To me, beyond the oil changes, none of the other stuff needs to be checked that often. I don't drive me Eos enough to have it serviced more than once a year, anyways.


----------



## cb391 (Mar 12, 2006)

*Re: 15000 mile service? What is to be done? (ashbinder)*

Actually outside the US VW recommends is 8km, 16km and every 16km thereafter (US is 5,000 miles, 10,000 miles and every 10,000 miles thereafter). In my owner's booklets it says to change oil more often if you do a lot of short distance driving, drive a lot of stop and go, drive in dusty conditions or drive a lot at subfreezing temps. I would guess they refer to this as severe conditions. The 15,000 mile service is one to make the dealer money and serves to help the owner if the owner of the car is less than diligent with maintenance.
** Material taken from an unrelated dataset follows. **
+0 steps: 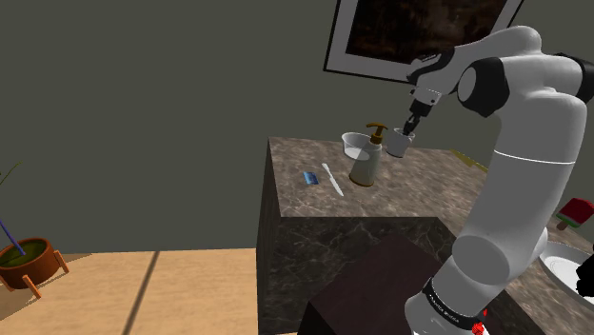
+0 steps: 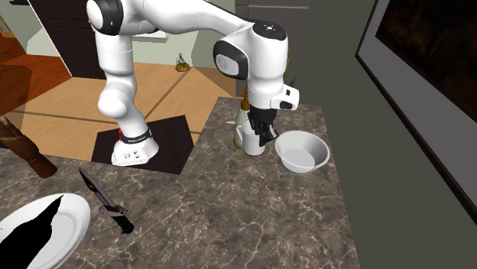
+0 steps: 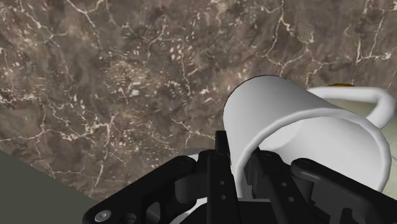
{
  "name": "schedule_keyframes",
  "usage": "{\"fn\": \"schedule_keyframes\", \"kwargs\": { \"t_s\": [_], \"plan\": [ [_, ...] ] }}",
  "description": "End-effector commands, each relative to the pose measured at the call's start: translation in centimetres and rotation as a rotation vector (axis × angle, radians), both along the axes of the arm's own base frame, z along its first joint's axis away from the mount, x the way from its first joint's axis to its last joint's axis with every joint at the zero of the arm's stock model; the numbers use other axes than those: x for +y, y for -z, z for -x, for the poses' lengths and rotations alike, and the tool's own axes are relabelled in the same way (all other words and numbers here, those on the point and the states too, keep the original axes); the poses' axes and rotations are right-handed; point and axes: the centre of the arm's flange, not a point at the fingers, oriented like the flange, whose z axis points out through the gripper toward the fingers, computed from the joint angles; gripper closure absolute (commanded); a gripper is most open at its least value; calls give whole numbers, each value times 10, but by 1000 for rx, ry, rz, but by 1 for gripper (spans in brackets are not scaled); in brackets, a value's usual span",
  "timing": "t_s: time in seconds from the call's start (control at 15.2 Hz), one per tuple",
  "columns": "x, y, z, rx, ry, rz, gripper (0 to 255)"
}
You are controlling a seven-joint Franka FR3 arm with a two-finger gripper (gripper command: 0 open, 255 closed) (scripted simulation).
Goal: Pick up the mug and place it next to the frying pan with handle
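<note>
GRIPPER (image 3: 240,160): fingers clamped on the wall of the white mug (image 3: 305,124) at its rim; one finger inside, one outside | MUG: at the dark marble counter (image 2: 229,214); resting or raised, cannot tell; just beside soap dispenser (image 1: 366,160) and white bowl (image 2: 302,153) | OUTER ZONE: knife (image 2: 103,200) and plate (image 2: 65,222), well apart from the mug

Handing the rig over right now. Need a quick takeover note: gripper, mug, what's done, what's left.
Gripper: shut on the mug, pinching its wall with one finger inside the rim.
Mug: upright at the counter, beside the bowl and the soap dispenser. I can't tell if it is off the surface.
Done: reach and grasp.
Left: lift, carry to the pan, set the mug down next to it, release.
</note>
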Motion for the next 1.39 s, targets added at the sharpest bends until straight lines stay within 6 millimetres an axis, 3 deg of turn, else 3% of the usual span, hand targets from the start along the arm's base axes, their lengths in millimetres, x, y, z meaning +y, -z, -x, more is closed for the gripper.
{"fn": "schedule_keyframes", "kwargs": {
  "t_s": [0.0,0.59,1.32],
  "plan": [
    [1,-11,1,0,0,0,255],
    [1,-57,1,0,0,0,255],
    [29,-57,143,0,0,0,255]
  ]
}}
There are those out there who only put gas in their cars and drive and only take the car in for service when the car dies.


----------



## Digitalkid (Apr 15, 2008)

thanks guys.
Like I said, I did a oil change very recently so I'll hold off on the 15K miles. I'll get the brake rotors checked by the way.
thanks


----------



## Small5 (Jan 19, 2007)

My 15K mi service notification has appeared (400 mi to go as of now). I called the dealership and they said that all they do is an oil change at the price of $60.00 US.
I'm assuming that I could go else where to get it done cheaper. I have a Mr. Good Lube right down the street from my office. 
If I go there, will that void some sort of warranty? Will I still have to go back to the dealership to have the service notification turned off? And if I do go to the local shop, what's the oil I should tell them to use (my manual's in the car, it's raining out and i'm feeling quite lazy on a monday).
Thanks!


----------



## cb391 (Mar 12, 2006)

*Re: (Small5)*

The only way they can void warranty is if they put in the wrong oil or filter or don't get the oil drain sealed up. The oil must meet VW standard 502.00. My dealer uses Castrol Syntec 5W40. Even if the oil change place does it, I don't think they will be all that much cheaper. The oil generally is 5-6 bucks a quart and you need almost 5quarts. My Dealer has 15k mile service as well, but costs as much as the the 10k service ($150). You can also turn off the light yourself. The directions are in the owner's manual and takes less than 30 seconds to do.


----------



## MarkAlan (Jun 23, 2006)

*Re: (cb391)*

If the Eos computer works like the 2006 Passat, your 15K service is showing up because the dealer didn't reset the service interval at the 10K service. 
The computer is set out of the factory at 5K intervals and the dealer is supposed to update this to 10K at the 10K service.


----------



## kghia (Nov 16, 2006)

*Re: (MarkAlan)*


_Quote, originally posted by *MarkAlan* »_If the Eos computer works like the 2006 Passat, your 15K service is showing up because the dealer didn't reset the service interval at the 10K service. 
The computer is set out of the factory at 5K intervals and the dealer is supposed to update this to 10K at the 10K service.

This is what needed to be done-- in fact, for the Eos Maintenance schedule, they are supposed to update the interval.
My dealer forgot, and I had them update it. First they said "it needs a 15k service" then looked at their chart and said "oh wait, that's the XYZ (some other model)"
The dealer might still recommend extra maintenance-- I guess it depends on how rough you treat it.
I let mine rotate my tires at the 5k checkup too, but no improper wear was found, so I guess it _was overkill_.
William


----------